Psychology speaker Nigel Nicholson is best known as the first scholar to systematically apply evolutionary psychology to business management. His landmark 1998 article in the Harvard Business Review, “How Hardwired Is Human Behavior?”, challenged decades of management orthodoxy by arguing that human nature — not org charts — is the deepest driver of workplace behaviour. That work set the foundation for a body of scholarship spanning leadership, family business, financial risk, career transitions, and organisational change.
Nicholson holds fellowships from the British Psychological Society, the British Academy of Management, and the International Association for Applied Psychology, which honoured him alongside the Academy of Management for his contributions to the field. At LBS, he has chaired the Organisational Behaviour department, served as Research Dean, sat on the Governing Body, and held the position of Deputy Dean. He has also been a visiting professor at universities across Germany, the United States, Africa, and Australia.
His books have shaped how executives understand themselves and the organisations they lead. Managing the Human Animal (2000) became a landmark text on evolutionary thinking in business. Traders: Risks, Decisions and Management in Financial Markets (2005) drew on a major research project to explain the psychological roots of financial decision-making. Family Wars (2008) explored the dynamics that make or break family enterprises. The “I” of Leadership (2013) reframed leadership through the lens of biography and the evolving self.
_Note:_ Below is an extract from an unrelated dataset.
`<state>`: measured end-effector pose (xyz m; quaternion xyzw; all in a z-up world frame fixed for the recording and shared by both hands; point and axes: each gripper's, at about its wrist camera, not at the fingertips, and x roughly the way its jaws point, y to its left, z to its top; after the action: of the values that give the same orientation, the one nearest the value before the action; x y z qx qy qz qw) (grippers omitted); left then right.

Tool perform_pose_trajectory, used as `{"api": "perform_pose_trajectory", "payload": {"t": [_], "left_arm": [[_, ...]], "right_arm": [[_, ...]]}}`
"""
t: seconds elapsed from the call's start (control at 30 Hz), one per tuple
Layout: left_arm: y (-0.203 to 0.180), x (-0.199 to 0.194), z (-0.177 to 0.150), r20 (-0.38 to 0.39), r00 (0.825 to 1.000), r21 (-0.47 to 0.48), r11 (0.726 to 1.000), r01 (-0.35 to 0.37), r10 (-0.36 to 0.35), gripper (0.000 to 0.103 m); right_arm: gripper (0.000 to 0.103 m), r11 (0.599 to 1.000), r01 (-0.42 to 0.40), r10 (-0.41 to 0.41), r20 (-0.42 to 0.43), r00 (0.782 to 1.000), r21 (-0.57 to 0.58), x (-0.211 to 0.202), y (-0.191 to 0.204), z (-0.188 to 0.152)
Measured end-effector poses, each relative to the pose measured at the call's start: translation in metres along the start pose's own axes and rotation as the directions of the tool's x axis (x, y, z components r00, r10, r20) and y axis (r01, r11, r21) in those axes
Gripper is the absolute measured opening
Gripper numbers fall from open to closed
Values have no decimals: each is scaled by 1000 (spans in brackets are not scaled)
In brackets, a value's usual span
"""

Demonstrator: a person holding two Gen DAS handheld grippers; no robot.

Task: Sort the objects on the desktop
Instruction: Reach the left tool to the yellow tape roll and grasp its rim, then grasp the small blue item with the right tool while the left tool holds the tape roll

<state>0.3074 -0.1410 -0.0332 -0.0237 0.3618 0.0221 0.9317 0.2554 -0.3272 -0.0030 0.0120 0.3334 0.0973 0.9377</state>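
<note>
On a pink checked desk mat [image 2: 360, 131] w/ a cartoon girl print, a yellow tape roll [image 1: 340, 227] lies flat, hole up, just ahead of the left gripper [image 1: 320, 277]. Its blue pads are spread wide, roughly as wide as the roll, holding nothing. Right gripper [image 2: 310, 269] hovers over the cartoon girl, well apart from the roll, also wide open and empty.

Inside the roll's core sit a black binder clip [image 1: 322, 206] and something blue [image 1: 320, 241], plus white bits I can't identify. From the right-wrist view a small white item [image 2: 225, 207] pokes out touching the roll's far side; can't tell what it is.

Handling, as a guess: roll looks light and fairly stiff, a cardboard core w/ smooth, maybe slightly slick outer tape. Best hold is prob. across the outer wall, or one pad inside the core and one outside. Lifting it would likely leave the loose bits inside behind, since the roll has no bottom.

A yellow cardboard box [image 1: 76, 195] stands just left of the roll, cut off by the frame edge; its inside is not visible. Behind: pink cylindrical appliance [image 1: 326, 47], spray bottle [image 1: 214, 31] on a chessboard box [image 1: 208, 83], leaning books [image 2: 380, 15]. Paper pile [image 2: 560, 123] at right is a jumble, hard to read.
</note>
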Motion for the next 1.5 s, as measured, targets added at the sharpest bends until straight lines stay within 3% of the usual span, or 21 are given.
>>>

His most recent work, Unique You: How Individuality Works and Why It Matters (Hogan Press, 2025), makes the case that individuality is not an anomaly or a luxury — it is the defining feature of human life and, in an age of AI and algorithmic conformity, humanity’s ultimate competitive advantage. Drawing on biography, evolutionary science, and decades of teaching LBS’s celebrated Sloan course on leadership and biography, the book argues that understanding our own uniqueness — and that of others — is essential for effective leadership and meaningful connection.
As a speaker, Nigel Nicholson brings a rare combination of intellectual depth and practical wisdom to stages worldwide. Whether addressing the evolutionary roots of leadership, the psychology of individuality in the age of AI, or the hidden dynamics of family enterprise, he challenges senior audiences to see human behaviour — and their own organisations — with fresh eyes. Attendees consistently describe his talks as reframing conversations: less about frameworks and more about fundamentally shifting how leaders understand the people around them.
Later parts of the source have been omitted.